Last year, when we began the process of applying for my husband’s green card and I realized that, after eight years of living abroad, I would finally be moving back to America, I was surprisingly (to me) anxious about it. It’s not the prospect of America that concerns me (though this may change if Jeb Bush manages to get elected president), but rather the prospect of settling down.
Over the past decade I’ve lived in seven cities in four different countries. I was a starving artist in L.A. and a receptionist in New York (and, ok, still an artist, but I wasn’t making any money at it). Eventually I decided to get a degree in something useful (not that art and medieval studies weren’t useful, but the job market is decidedly small) and ended up with a masters in biology. I’ve worked in coral conservation in Seychelles and canine cognition in Boston. I had a painting exhibition in Dublin and I joined an art collective in Oxford. I was a microbiologist in Reading and an aquarium biologist in London. And although I sometimes have lamented the lack of permanence in my life, I have greatly appreciated the freedom.
I do not doubt that it is time to settle down. If we want children it has to happen soon, and I would dearly love to be able to plant a garden and be around to see it grow the next year. I’d like to be able to hang pictures on the walls of my house without worrying about losing my security deposit. I want to work at the same place for a while and have a career where one job actually builds on the one before it. And I want to see my family, to be around to help babysit my niece and nephews, and talk to my sisters without an eight-hour time difference getting in the way.
But being in America means we can’t just take off to Spain or Belgium for a weekend (not on our budget anyway). Having kids means I’m not going to be trekking through the jungles of Brazil or doing a stint as a research assistant in the Bahamas.
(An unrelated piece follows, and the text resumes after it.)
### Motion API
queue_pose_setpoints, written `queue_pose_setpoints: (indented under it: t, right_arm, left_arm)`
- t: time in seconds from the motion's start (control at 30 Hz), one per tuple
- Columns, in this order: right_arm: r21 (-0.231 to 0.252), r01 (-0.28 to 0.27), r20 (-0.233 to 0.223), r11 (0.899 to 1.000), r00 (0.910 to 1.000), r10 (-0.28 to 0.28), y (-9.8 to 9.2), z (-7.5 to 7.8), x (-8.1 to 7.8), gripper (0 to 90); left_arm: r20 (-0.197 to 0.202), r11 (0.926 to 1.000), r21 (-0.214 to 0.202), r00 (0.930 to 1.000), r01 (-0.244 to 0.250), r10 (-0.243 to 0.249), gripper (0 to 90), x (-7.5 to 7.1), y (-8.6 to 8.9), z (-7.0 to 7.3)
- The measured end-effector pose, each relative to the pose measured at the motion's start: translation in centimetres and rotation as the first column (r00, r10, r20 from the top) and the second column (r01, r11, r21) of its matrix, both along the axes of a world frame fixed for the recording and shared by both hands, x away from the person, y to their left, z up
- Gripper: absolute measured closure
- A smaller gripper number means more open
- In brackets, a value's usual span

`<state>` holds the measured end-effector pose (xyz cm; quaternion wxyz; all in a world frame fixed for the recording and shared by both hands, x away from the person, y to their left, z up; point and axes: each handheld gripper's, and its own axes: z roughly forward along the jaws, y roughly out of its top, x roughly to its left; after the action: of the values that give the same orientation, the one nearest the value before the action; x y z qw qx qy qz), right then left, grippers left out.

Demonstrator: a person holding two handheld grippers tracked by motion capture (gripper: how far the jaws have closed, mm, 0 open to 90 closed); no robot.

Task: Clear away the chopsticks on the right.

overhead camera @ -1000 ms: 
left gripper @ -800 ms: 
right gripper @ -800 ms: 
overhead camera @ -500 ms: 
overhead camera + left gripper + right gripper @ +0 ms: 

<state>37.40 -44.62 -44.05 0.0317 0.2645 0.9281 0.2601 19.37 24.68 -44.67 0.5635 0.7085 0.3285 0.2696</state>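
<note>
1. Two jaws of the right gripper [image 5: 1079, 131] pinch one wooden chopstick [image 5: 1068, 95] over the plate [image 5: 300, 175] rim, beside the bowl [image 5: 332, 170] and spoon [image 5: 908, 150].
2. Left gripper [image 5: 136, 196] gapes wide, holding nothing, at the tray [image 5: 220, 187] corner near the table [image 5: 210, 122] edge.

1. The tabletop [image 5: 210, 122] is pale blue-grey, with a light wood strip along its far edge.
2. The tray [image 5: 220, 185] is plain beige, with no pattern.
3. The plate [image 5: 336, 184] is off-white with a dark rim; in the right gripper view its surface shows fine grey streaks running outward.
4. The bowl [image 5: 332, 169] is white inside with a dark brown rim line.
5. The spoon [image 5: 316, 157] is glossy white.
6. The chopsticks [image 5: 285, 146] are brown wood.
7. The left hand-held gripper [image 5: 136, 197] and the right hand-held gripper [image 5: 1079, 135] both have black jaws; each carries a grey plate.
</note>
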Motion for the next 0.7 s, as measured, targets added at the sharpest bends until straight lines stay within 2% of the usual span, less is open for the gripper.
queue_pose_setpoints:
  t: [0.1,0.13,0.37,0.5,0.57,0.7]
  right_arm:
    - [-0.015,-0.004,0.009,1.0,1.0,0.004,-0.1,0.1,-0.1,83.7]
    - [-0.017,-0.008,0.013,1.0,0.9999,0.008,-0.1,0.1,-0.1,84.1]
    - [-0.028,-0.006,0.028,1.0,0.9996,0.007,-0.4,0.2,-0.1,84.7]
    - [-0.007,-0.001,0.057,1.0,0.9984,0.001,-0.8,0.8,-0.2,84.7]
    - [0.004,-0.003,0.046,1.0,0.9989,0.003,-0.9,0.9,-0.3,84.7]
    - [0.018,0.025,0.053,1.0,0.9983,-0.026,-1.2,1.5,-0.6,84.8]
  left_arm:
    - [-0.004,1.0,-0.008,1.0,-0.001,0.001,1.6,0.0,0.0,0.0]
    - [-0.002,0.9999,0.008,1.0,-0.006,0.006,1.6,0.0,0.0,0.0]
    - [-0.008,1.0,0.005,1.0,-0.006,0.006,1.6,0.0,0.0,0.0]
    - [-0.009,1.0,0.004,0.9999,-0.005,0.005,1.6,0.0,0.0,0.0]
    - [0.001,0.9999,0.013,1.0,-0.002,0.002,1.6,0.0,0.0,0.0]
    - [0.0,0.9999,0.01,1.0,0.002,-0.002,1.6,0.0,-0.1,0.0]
I know how incredibly lucky I am to have had the experiences I’ve had, to have been able to travel and work and meet people from all over the world. Most people do not get to do those things. But I can’t help being a little bit wistful at the prospect of my adventuring days being over. There is definitely a part of me that doesn’t want to stop, that wants to keep on knocking around the world until I collapse under the weight of my backpack. And that’s where the books come in.
It’s a way of traveling without moving. There are so many places in the world that I’ll never get the chance to experience first-hand, but at least I can experience them vicariously. I can read the words of people who lived there, and hopefully grow to understand something about a culture that I didn’t know before. And if it doesn’t work out that way–if all that happens is I read a bunch of books that I might otherwise never have heard of–well, that’s ok too.